HOMEWORK 01
What is Statistics?
According to Wikipedia1, Statistics is the discipline that concerns the collection, organization, snalisys, interpretation and presentation of data.
In applying statistics to a scientific, industrial or social problem, it is conventional to begin with a statistical population2 or a statistical model3 to be studied.
Is it a science?
Well, according to a related Quora thread4, the standard definition of “science” is “the systematic enterprise that builds and knowledge in the form of testable explanations and predictions about the universe”5.
However, the standard view of pure mathematics is that it exists independent of the physical and natural world, and is investigated by logic, rather than observation and experiment, and so we can say that maths is not a science itself, but can be considered an abstraction of reality.

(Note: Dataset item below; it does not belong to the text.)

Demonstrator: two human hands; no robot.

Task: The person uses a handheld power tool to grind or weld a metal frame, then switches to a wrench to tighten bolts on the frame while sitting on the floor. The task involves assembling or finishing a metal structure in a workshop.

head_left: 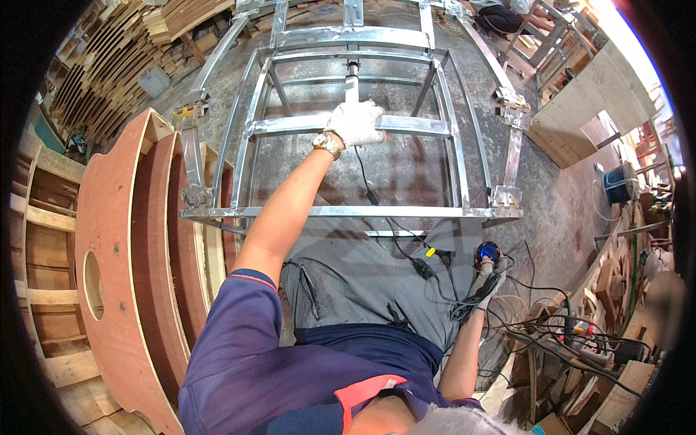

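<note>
The metal frame (406, 212) is extending ahead of me, its middle crossbar (290, 125) running left to right under my left hand (355, 122); I am recording that grip's closure as one I cannot tell. Nearer my body and rightward, well apart from the bar, my right hand (494, 279) is pinching a round blue-and-black piece (489, 251), black cables (464, 310) trailing beside it.
</note>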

If we accept this definition of pure mathematics, we can assume that statistics has both some non-scientific pure mathematics and some scientific study. For example an introductory statistics course will generally include computation of binomial probabilities under ideal assumption (pure mathematics) and also data analisys: techniques that have been found generally usefull in real application6.

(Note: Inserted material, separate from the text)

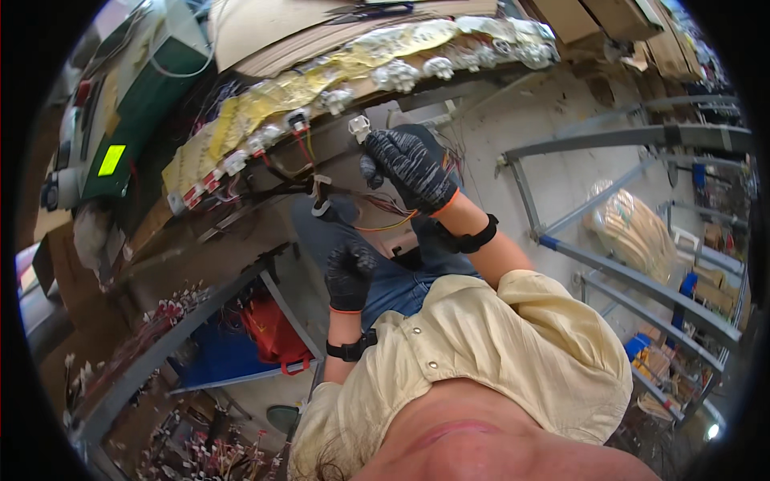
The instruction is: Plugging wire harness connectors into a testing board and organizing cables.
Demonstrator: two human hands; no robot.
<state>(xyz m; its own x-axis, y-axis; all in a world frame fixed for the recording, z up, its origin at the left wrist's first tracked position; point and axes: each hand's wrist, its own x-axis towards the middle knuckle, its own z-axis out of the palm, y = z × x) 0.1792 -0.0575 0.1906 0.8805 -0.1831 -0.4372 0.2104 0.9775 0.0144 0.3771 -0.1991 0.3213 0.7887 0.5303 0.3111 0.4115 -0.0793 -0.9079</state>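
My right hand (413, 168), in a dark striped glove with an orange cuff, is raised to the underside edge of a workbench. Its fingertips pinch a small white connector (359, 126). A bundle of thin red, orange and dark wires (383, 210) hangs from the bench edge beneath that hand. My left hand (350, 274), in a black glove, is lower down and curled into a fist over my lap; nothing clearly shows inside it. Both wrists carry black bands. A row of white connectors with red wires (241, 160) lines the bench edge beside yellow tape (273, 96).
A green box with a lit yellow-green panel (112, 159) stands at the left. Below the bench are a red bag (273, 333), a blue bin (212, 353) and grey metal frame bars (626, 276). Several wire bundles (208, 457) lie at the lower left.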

Most data analysis techniques do have theoretical justifications, which were generally developed after the techniques has been discovered empirically and were in wide practice, and often there are multiple theoretical justifications for the same technique. So someone might claim that the field of statistics is pure mathematics.
We can conclude by saying that there are different opinions on this topic and so finding a correct answer might be difficoult.
What is a dataset? From the observation units to the dataset attributes and values
The Latin word data is the plural of ‘datum’, “(thing) given,” neuter past participle of dare ”to give”78.
So data is a collection of discrete values that convey information, describing quantity, quality, fact, statistics, other basic units of meaning, or simply sequences of symbols that may be further interpreted. A datum is an individual state in a set of data. Data usually is organized into structures such as tables that provide additional context and meaning, and which may themselves be used as data in larger structures. They may be used as variables in a computational9 process, or represent abstract ideas or concrete measurements10. Data is commonly used in scientific research, finance, and in virtually every other form of human organizational activity. Examples of data sets include stock prices, crime rates, unemployment rates, literacy rates, and census data7.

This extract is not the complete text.